Above all, it is about Great Questions. More specifically, the University Honors Program is an intellectually lively, interdisciplinary program in the liberal arts. At the heart of the program is a series of four six-credit courses that follow and explore the story of human civilization and thought from the ancient world until today. The Honors Program is truly interdisciplinary and global in orientation. The Honors curriculum includes the study of history, world literature, philosophy, religion, theology, economics, political science, and other aspects of the social, behavioral, and natural sciences. In addition to western civilization and thought, the program gives serious attention to Chinese and Islamic civilization. Participation in the program is open to students from every school within the university, and can be combined with any major program.
We call this series of courses colloquia because we come together to learn, to discuss, and to exchange ideas. Specifically, we come together to comprehensively consider Great Questions:
- What does it mean to be human?
- What is the best way to live?
- What can we know?
And how have the answers to each of these questions shaped the lives of individuals and communities in various historical contexts? In other words: Why is the world the way it is today, and how did it become that way?

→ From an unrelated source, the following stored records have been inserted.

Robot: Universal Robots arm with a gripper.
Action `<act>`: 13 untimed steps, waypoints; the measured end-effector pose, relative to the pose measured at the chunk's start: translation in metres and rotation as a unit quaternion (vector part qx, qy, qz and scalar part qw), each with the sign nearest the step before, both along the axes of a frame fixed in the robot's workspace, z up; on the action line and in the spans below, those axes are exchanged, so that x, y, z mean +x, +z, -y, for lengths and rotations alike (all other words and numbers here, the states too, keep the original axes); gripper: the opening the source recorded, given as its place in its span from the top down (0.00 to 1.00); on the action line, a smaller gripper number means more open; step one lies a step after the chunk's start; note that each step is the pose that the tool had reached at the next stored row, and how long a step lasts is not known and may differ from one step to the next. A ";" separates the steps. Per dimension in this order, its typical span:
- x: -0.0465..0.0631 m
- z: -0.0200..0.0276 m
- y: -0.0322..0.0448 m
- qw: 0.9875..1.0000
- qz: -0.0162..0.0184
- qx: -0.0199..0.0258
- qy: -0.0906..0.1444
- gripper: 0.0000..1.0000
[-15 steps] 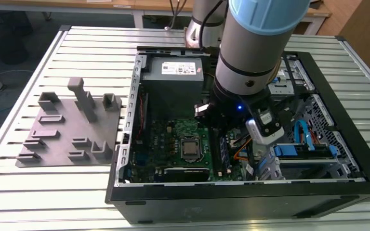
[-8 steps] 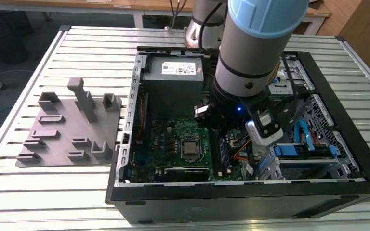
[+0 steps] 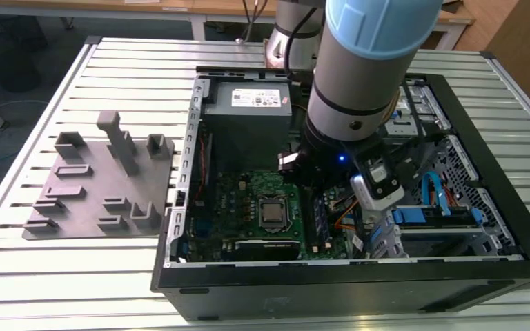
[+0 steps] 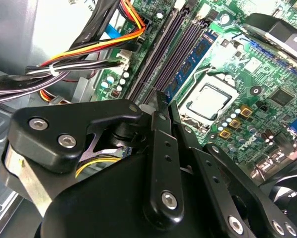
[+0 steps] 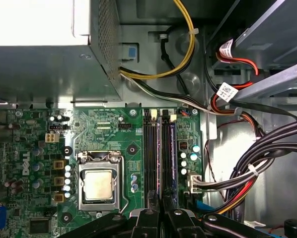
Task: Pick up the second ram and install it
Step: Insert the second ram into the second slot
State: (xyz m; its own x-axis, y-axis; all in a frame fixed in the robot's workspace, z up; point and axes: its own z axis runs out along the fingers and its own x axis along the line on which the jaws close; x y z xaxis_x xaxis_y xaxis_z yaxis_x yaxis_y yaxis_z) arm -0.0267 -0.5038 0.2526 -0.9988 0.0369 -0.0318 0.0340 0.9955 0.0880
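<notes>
A blue-green ram stick (image 4: 190, 63) stands upright in a black socket beside the processor (image 4: 208, 100). In the first wrist view it shows edge-on as a thin strip (image 5: 159, 148). My gripper (image 4: 163, 97) hangs over the near end of that stick with its black fingers (image 4: 160, 148) pressed close together and nothing showing between them. In the first wrist view the gripper (image 5: 162, 210) lines up with the strip. I cannot tell whether the tips touch the stick. The arm (image 3: 348, 117) reaches down into the open computer case (image 3: 182, 207).
Black and coloured cable bundles (image 4: 64, 69) run close beside the sockets. The power supply (image 3: 246, 110) sits at the back of the case and drive bays (image 3: 440, 214) at the exterior view's right. A grey moulded tray (image 3: 99, 179) with upright posts lies on the slatted table outside the case.
</notes>
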 end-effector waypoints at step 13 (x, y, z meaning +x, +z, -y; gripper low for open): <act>0.000 0.0000 -0.0048 1.000 0.000 0.000 0.000 0.89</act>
State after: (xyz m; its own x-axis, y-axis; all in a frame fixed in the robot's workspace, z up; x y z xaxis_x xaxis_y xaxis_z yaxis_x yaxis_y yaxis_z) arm -0.0268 -0.5038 0.2478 -0.9988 0.0369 -0.0318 0.0340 0.9955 0.0880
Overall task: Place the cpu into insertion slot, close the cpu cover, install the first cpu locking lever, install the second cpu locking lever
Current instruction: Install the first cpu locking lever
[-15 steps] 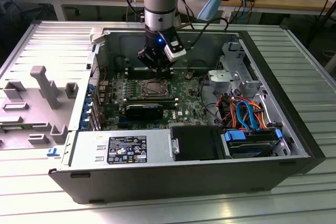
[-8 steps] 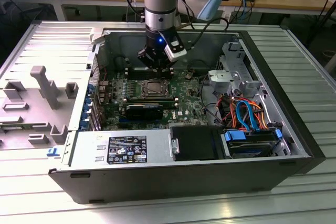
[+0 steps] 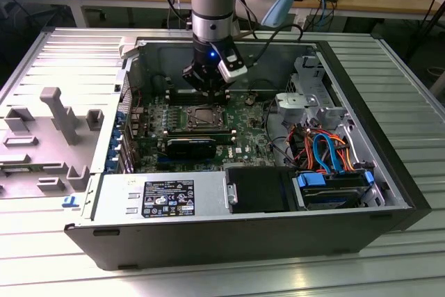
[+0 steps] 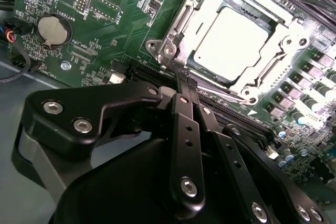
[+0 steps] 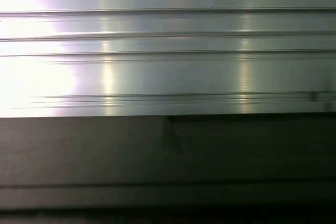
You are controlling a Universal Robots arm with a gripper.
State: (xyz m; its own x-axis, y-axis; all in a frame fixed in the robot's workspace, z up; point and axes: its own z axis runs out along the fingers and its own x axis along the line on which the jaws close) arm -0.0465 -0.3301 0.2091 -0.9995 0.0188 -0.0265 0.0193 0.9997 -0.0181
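Silver chip (image 4: 231, 43) sits seated under its thin, bendable cover (image 4: 181, 22); my claw (image 4: 185, 77), clenched empty, hovers beside it.

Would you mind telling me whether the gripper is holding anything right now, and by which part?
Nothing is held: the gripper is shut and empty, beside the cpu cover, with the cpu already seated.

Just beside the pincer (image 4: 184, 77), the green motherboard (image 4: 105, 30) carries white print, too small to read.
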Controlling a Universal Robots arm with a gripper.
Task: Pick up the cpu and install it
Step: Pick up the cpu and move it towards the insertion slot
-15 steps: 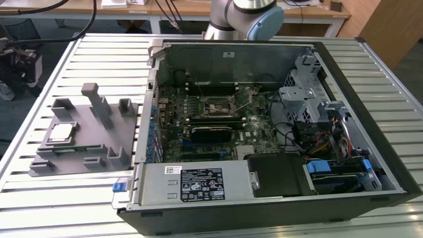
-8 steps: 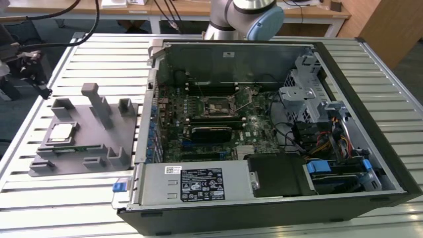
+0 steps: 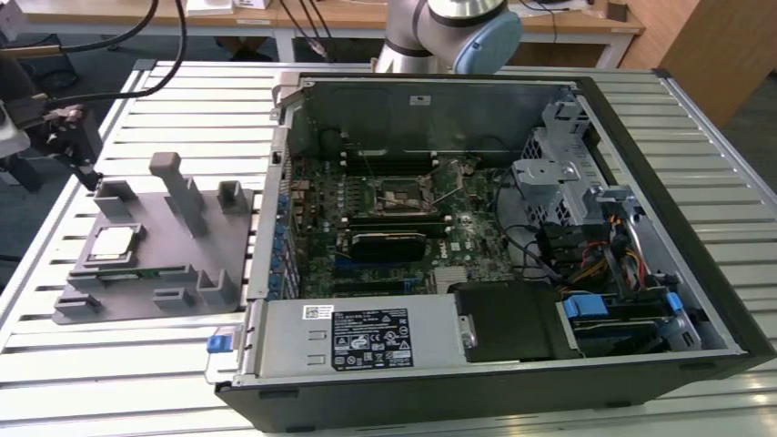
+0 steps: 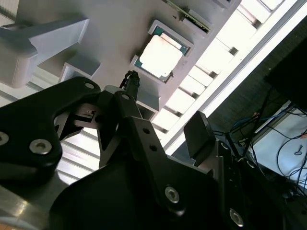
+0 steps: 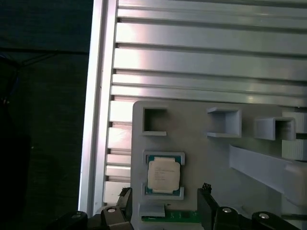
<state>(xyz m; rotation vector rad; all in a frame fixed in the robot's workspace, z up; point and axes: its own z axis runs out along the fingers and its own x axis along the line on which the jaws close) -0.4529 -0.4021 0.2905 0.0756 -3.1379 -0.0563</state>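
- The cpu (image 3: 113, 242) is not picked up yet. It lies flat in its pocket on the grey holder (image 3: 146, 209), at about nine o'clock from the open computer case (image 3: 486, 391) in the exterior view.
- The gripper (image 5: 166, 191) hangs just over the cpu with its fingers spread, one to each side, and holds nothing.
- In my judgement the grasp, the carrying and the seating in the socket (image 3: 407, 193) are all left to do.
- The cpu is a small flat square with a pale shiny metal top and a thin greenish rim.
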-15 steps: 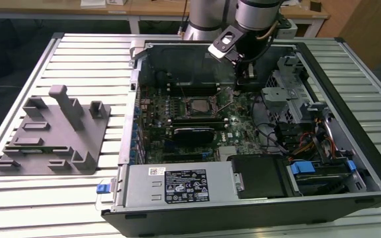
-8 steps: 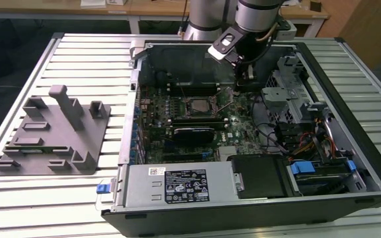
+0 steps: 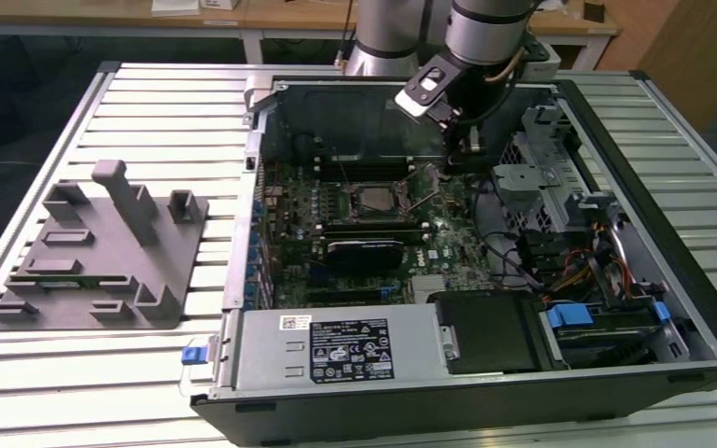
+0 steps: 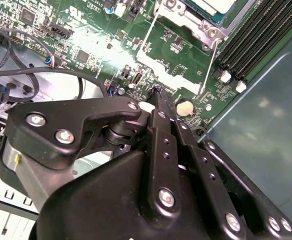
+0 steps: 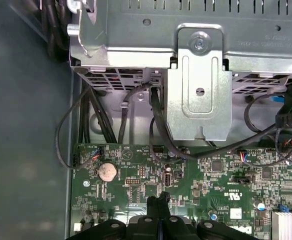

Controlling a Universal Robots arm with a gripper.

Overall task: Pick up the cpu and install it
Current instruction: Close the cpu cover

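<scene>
Closed gripper point(image 4: 156, 94) over motherboard point(image 4: 161, 40), cpu point(image 4: 213, 3) flat in socket point(image 4: 182, 19), silver top up.

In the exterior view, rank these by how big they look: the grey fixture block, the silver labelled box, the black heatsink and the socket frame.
1. Grey fixture block, largest.
2. Silver labelled box.
3. Black heatsink and socket frame look about alike, so I won't rank those two.

You see a green motherboard point(image 5: 221, 200), black gripper point(image 4: 156, 94), silvery-grey cpu point(image 4: 212, 4), silver coin cell point(image 5: 107, 172) and blue clip point(image 3: 570, 315).
</scene>
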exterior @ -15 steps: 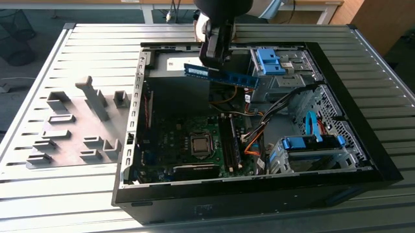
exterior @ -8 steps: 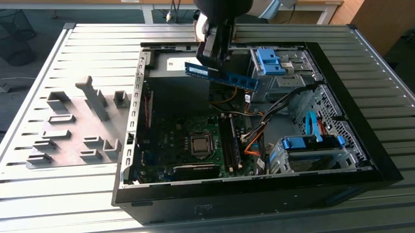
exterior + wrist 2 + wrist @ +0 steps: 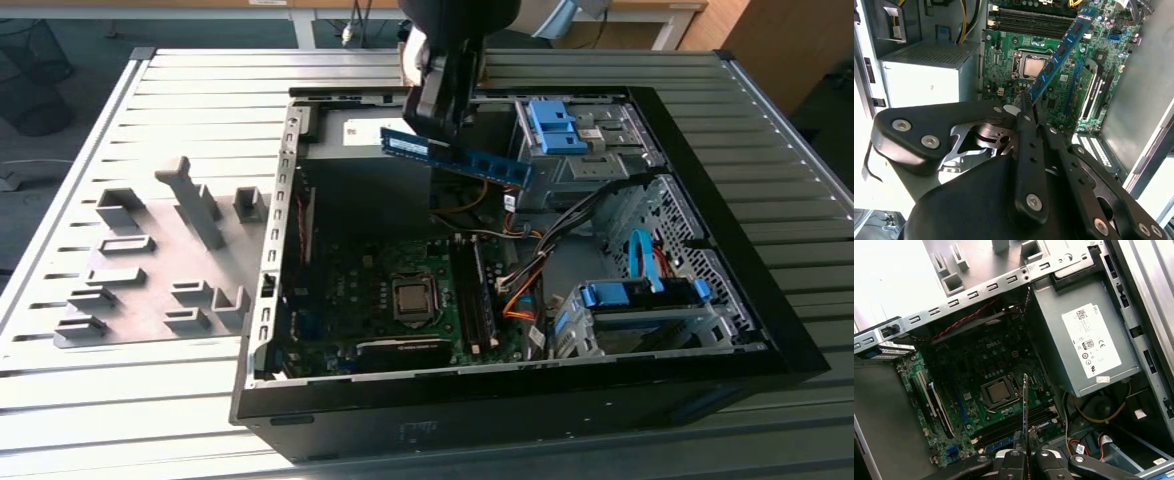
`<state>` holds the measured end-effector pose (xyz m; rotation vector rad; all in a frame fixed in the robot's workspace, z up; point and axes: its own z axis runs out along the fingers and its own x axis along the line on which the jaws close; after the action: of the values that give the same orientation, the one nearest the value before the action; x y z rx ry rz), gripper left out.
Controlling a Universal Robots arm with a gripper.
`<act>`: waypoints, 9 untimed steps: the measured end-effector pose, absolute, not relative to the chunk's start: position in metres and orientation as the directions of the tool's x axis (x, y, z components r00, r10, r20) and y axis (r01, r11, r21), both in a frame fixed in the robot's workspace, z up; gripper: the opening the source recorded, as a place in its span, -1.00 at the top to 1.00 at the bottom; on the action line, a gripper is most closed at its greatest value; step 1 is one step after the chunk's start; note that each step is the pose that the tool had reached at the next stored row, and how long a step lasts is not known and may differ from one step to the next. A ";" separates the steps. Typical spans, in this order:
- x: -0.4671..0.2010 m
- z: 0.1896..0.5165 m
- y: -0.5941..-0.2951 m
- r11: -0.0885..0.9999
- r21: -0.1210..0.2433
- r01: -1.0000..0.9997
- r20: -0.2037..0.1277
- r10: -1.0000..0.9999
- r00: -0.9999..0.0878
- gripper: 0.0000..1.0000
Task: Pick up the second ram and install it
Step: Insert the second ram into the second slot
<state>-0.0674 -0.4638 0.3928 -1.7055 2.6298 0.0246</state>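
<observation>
1. At the exterior view's left, about ten grey holder blocks stand on the slatted table, well apart from the arm.
2. One open computer case lies flat. It holds one motherboard with one processor socket.
3. The single gripper hangs over the far part of the case. Its jaws are clamped on one end of the second ram, one stick, held in the air clear of the board.
4. The stick stretches away from the fingertips. Its long axis runs across the exterior view, dipping rightward. The memory slots lie lower and nearer, running near-to-far, so roughly crosswise to it, I judge.
5. Two blue drive caddies sit at the right.
</observation>
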 end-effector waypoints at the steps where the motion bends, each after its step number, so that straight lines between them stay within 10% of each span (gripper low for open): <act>1: -0.067 0.393 -0.464 0.415 0.009 -0.910 -0.014 -0.910 -0.415 0.72; 9: -0.067 0.393 -0.464 0.486 0.009 -0.874 -0.014 -0.874 -0.486 0.72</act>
<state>-0.0674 -0.4638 0.3928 -1.5887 2.7018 0.0230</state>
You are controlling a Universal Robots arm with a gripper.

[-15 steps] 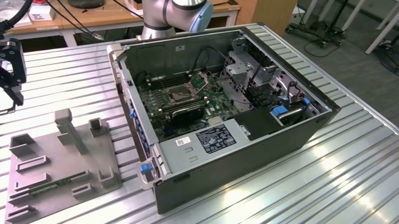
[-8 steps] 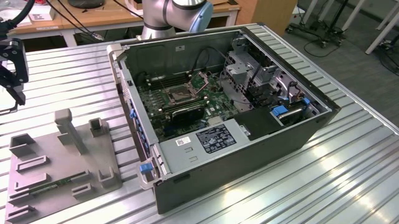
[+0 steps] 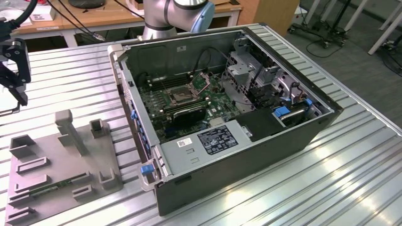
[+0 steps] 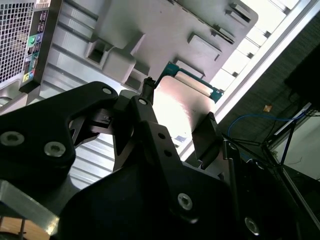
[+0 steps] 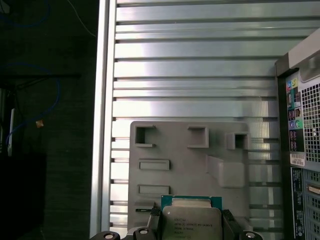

Prompted by questions such as these, the Honors Program’s students and faculty alike are moved to explore possible answers together. The program offers an almost unparalleled opportunity to undertake this exploration with significant depth and breadth. It is the centrality of the Great Questions that distinguishes the Honors curriculum from that of a typical Great Books program. The Great Questions provide a framework and a set of guiding principles for inquiry, helping students to integrate their own questions and answers into a coherent, comprehensive worldview. We encourage our students to follow their innate sense of wonder; not only as an essential part of their undergraduate education, but as part of their development as persons with a life-long commitment to learning.
Students who participate in the Honors Program will receive an excellent liberal arts education grounded in a careful reading of primary texts. We emphasize reading primary texts because we think it is important to read the authors and thinkers themselves (rather than reading what others have said about them) in order to form your own judgment in conversation with classmates and teachers. No topics are off limits and no area of human knowledge is excluded from discussion.
The colloquia are normally team-taught. The reason is simple: any truly in-depth discussion requires multiple voices in order to flourish. A genuine exchange of views implies diversity among those leading the conversation. We do not assume that our faculty have all the answers; but we do assume that they have a head start in considering the questions.
If you think you might be interested in the program…
Please familiarize yourself with what we actually do by taking a look at our course schedules. If you like what you see, feel free to check out the requirements for admission and, if you believe you meet these requirements, we encourage you to apply.
Our students participate in the four colloquia during their first two years at Seton Hall. Each class section of the colloquia consists of approximately 30 students and two professors discussing primary texts on mornings for 2 ½ hours twice a week. Students enroll in a section of one of these double-sized courses (six credits) each semester for four semesters. The first colloquium explores the ancient world. Subsequent colloquia explore the middle ages and renaissance, the early modern era, and the contemporary world. The syllabi, readings, and course requirements are the same for all sections of the course.
Once they have completed the four Honors colloquia, students are encouraged to pursue their own interests for the remainder of their time at Seton Hall. Two additional seminar-type courses are required. The choice of these is largely left to the student.
During junior year students also give serious thought to the topic for their Honors capstone project/thesis. Students choose their topic based upon their interests and in conjunction with the faculty mentor with whom they will be working. Before the end of junior year, students must submit a proposal for their project or thesis to the Honors Program for approval. Their Honors experience culminates with the completion of their project or thesis.
For benchmark admission requirements and application…
Resident Honors students live in certain sections of student housing reserved for them. This helps to form a supportive community where discussion continues beyond the classroom. In addition, all of our Honors students are automatically members of the Honors Program Student Association, which provides academic support, a sense of community, student-organized trips, and opportunities for socializing.